12 Z-scores

Z-scores are a handy way to standardize numbers so you can compare things across groupings or time. In this class, we may want to compare teams by year, or era. We can use z-scores to answer questions like who was the greatest X of all time, because a z-score can put them in context to their era.

A z-score is a measure of how a particular stat is from the mean. It’s measured in standard deviations from that mean. A standard deviation is a measure of how much variation – how spread out – numbers are in a data set. What it means here, with regards to z-scores, is that zero is perfectly average.
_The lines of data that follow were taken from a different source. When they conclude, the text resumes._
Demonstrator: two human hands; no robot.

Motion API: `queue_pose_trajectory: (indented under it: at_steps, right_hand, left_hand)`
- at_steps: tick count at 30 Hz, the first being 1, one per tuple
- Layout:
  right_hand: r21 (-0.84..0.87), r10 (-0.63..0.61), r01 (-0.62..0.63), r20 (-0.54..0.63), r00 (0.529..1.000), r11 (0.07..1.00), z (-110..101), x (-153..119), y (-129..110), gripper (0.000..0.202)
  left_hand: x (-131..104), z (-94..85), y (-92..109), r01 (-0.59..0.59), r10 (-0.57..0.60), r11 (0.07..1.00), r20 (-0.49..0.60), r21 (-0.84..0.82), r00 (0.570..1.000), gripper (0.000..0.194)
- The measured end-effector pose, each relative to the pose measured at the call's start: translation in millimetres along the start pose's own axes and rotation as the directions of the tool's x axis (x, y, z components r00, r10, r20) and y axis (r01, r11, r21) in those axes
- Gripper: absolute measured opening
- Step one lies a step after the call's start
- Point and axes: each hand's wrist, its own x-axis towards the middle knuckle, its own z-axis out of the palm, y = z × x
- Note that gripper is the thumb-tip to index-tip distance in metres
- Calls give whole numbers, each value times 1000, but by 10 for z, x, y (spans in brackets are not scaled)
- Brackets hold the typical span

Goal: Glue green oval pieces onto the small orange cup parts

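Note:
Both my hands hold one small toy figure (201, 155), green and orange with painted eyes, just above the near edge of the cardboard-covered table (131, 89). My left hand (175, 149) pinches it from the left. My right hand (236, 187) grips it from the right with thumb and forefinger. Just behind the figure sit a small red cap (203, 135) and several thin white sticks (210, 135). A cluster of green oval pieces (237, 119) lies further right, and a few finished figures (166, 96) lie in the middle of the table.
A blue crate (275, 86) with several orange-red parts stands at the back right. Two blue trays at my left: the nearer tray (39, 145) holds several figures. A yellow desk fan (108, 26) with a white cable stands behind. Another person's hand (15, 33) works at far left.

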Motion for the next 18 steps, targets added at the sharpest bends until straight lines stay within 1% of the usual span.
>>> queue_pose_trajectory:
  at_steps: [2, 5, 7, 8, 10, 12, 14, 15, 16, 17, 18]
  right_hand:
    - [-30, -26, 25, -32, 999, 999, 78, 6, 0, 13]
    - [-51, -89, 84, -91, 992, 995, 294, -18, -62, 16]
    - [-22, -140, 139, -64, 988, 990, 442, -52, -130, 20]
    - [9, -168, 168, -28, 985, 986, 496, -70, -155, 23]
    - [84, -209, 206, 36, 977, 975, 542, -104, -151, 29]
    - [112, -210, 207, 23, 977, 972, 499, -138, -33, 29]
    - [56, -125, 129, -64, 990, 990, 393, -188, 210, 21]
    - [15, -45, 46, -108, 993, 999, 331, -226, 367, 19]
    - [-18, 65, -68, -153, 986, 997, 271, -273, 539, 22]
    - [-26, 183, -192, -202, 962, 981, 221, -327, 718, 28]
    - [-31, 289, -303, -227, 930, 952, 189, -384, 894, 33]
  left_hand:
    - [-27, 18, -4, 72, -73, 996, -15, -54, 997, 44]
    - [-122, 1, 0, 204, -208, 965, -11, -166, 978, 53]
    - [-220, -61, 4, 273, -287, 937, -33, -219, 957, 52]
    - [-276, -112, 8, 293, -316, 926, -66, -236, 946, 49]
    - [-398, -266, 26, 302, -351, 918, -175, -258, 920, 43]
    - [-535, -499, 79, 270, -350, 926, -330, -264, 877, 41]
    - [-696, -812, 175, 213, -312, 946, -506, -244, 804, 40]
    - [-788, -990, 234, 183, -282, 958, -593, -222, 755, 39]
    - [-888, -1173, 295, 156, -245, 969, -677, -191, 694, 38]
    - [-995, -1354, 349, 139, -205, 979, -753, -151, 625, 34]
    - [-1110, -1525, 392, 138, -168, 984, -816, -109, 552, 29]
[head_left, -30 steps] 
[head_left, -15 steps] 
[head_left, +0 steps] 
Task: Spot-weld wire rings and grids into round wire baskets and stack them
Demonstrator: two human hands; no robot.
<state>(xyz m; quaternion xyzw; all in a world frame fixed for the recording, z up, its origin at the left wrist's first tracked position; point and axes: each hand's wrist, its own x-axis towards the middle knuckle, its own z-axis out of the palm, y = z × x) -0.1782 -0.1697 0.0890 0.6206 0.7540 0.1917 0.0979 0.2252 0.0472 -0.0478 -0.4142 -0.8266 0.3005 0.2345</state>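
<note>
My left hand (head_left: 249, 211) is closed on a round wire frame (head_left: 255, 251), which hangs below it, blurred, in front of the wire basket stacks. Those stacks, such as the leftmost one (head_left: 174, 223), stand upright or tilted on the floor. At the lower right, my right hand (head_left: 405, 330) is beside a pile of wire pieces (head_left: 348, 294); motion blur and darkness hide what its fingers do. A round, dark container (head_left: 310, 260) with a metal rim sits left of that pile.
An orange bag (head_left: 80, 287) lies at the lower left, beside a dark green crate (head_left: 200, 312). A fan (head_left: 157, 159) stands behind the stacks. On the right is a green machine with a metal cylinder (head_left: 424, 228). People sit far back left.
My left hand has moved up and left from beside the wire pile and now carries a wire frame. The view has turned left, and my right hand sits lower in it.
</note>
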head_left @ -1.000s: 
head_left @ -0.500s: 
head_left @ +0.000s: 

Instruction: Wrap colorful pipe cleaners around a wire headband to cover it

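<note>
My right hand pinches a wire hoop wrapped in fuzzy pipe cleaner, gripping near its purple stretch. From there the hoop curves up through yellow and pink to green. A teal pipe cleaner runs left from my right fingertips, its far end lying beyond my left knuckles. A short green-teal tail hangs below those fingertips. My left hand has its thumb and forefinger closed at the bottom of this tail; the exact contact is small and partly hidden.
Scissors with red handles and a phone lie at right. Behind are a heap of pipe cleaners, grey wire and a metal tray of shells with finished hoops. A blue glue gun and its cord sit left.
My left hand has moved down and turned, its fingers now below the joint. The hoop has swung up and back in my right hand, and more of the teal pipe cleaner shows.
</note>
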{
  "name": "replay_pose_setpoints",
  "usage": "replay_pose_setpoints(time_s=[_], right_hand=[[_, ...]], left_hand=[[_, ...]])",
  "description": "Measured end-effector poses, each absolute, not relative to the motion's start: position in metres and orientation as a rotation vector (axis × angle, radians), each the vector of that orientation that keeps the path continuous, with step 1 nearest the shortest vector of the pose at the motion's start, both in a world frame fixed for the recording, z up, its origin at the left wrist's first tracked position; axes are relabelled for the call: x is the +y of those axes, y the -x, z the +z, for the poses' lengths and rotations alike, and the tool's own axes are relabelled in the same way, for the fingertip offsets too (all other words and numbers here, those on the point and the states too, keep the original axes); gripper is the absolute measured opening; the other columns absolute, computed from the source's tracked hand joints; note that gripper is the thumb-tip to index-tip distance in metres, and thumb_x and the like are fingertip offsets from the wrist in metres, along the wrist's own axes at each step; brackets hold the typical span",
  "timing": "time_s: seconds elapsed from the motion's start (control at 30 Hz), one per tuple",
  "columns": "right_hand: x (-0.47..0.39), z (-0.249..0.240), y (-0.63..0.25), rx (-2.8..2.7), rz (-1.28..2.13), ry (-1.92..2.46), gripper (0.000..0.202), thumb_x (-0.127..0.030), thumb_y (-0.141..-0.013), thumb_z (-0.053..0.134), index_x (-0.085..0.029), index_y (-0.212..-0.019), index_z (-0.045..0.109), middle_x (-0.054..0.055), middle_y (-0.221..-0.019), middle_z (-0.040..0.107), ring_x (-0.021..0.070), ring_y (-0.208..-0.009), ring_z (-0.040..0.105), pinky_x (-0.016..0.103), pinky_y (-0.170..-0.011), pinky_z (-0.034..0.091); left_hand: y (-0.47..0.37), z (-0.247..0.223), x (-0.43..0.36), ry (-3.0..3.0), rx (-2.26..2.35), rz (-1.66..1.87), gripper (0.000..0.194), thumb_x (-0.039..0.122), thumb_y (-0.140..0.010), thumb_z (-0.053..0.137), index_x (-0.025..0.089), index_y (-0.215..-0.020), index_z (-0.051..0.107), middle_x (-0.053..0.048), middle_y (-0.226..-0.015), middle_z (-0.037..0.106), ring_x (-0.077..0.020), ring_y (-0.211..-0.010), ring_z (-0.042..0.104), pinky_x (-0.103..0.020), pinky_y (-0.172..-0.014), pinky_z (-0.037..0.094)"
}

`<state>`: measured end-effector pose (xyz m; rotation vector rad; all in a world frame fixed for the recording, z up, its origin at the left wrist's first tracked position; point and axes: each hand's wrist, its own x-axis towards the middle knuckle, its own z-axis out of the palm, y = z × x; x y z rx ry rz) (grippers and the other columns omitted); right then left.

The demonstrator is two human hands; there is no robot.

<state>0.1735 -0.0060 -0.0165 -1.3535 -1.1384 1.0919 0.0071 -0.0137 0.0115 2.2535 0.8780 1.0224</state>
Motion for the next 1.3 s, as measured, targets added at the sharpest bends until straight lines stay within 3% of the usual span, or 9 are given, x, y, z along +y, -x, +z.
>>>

If it’s 1, it’s one standard deviation above the mean, and 34 percent of all cases are between 0 and 1.

If you think of the normal distribution, it means that 84.3 percent of all case are below that 1. If it were -1, it would mean the number is one standard deviation below the mean, and 84.3 percent of cases would be above that -1. So if you have numbers with z-scores of 3 or even 4, that means that number is waaaaaay above the mean.

So let’s use last year’s Nebraska basketball team, which if haven’t been paying attention to current events, was not good at basketball.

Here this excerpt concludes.